What are "parking lights"?


----------



## gzaleski (Aug 29, 2009)

Welcome to Outbackers!


----------



## H2oSprayer (Aug 5, 2006)

Kapnkirk said:


> And the 4th switch is for the night lights near the floor inside, at least that is how our new 279RB is wired.


Keystone introduced the floor night lights with the 2010 or 2011 model.

We loved our 2004 28BHS for several years before selling it this spring. As for the light switches, 1 is for the road side security light, 1 is for the curb side security light, 1 is for the yellow exterior door light and the last switch is for the three main interior ceiling lights (although the ceiling lights also have a separate switch on them). As for the slide out; it sounds like the locking mechanism has been bypassed. Do you know where the motor is that operates the room under the dinette seat? There should be a brass lever that is attached off the end of it. I can't remember if you pull up or push down, but that is the bypass for the lock to manually move the room. I will see if I can dig up a photo of it so that it will make more sense.

EDIT:
I know it is kind of hard to make out in this smaller photo, but this is the slide room mechanical system. The motor is in the lower right corner, the manual motor brake release is in the lower left corner and the two bars that exit the top corners are what move the room.









Here is a close up of the electromagnetic lock assembly, manual release and manual wrenching nut. When operating correctly, you hit the switch to move the room and in addition to operating the motor, it also energizes the electromagnetic lock assembly, releasing it.


----------



## Dubxl4 (May 28, 2012)

Thanks for the help on the slide I will check that out and see if that helps. It has never done it as bad as it did this weekend and I was getting concerned. Plus it looks like hell when your coming down the road and your slide is hanging an inch and a half away from the main body of the camper!

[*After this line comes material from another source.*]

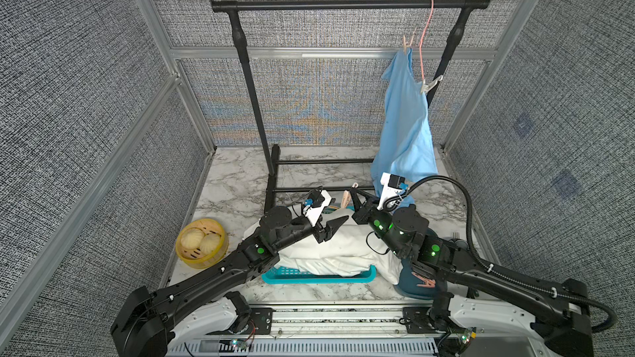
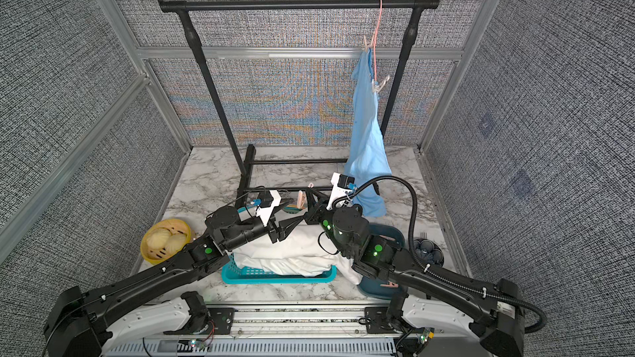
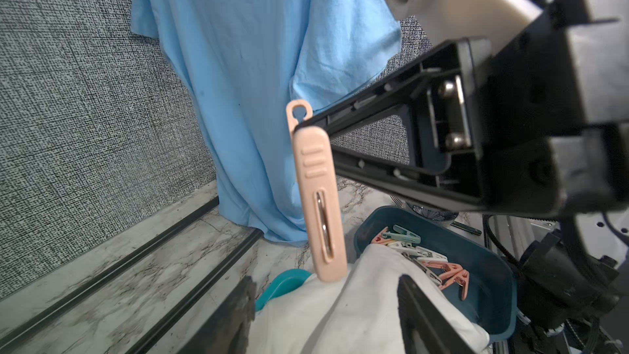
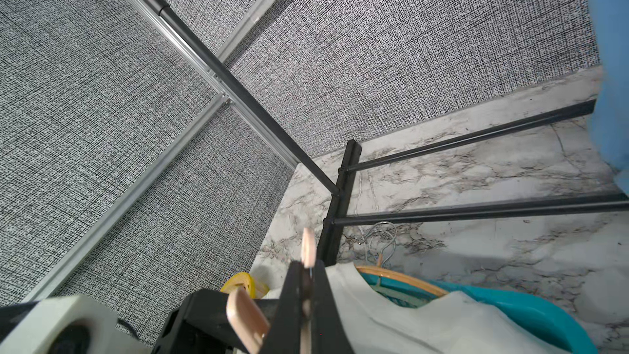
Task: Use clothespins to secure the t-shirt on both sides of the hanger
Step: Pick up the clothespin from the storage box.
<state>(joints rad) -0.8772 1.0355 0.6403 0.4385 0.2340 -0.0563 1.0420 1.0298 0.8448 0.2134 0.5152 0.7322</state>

As for the parking lights I mean the exterior clearance marker lights. Not the night lights like on the newer models. My 2003 is not equipped with those. Is there a way to mod it to put those on a switch to be turned on like the newer models when not hooked up to the truck? It looks nice from the outside to have a little ornamental lighting.


----------



## Dubxl4 (May 28, 2012)

I am a little confused about the locking mechanism. Since it is damn near a hurricane outside right now, I can't take a look at it. But are you saying that somewhere along the line some one released it and it needs to be put back on or that it needs to be adjusted. I guess I just need to have it I front of me to access the prob a little better.


----------



## sulvester10 (Feb 20, 2012)

To get the running lights to flash all you need is to buy a flasher relay and wire it into the cord end that goes to the truck and put the flasher relay between the +12v and running lights tap on the plug.
My link


----------



## H2oSprayer (Aug 5, 2006)

Dubxl4 said:


> I am a little confused about the locking mechanism. Since it is damn near a hurricane outside right now, I can't take a look at it. But are you saying that somewhere along the line some one released it and it needs to be put back on or that it needs to be adjusted. I guess I just need to have it I front of me to access the prob a little better.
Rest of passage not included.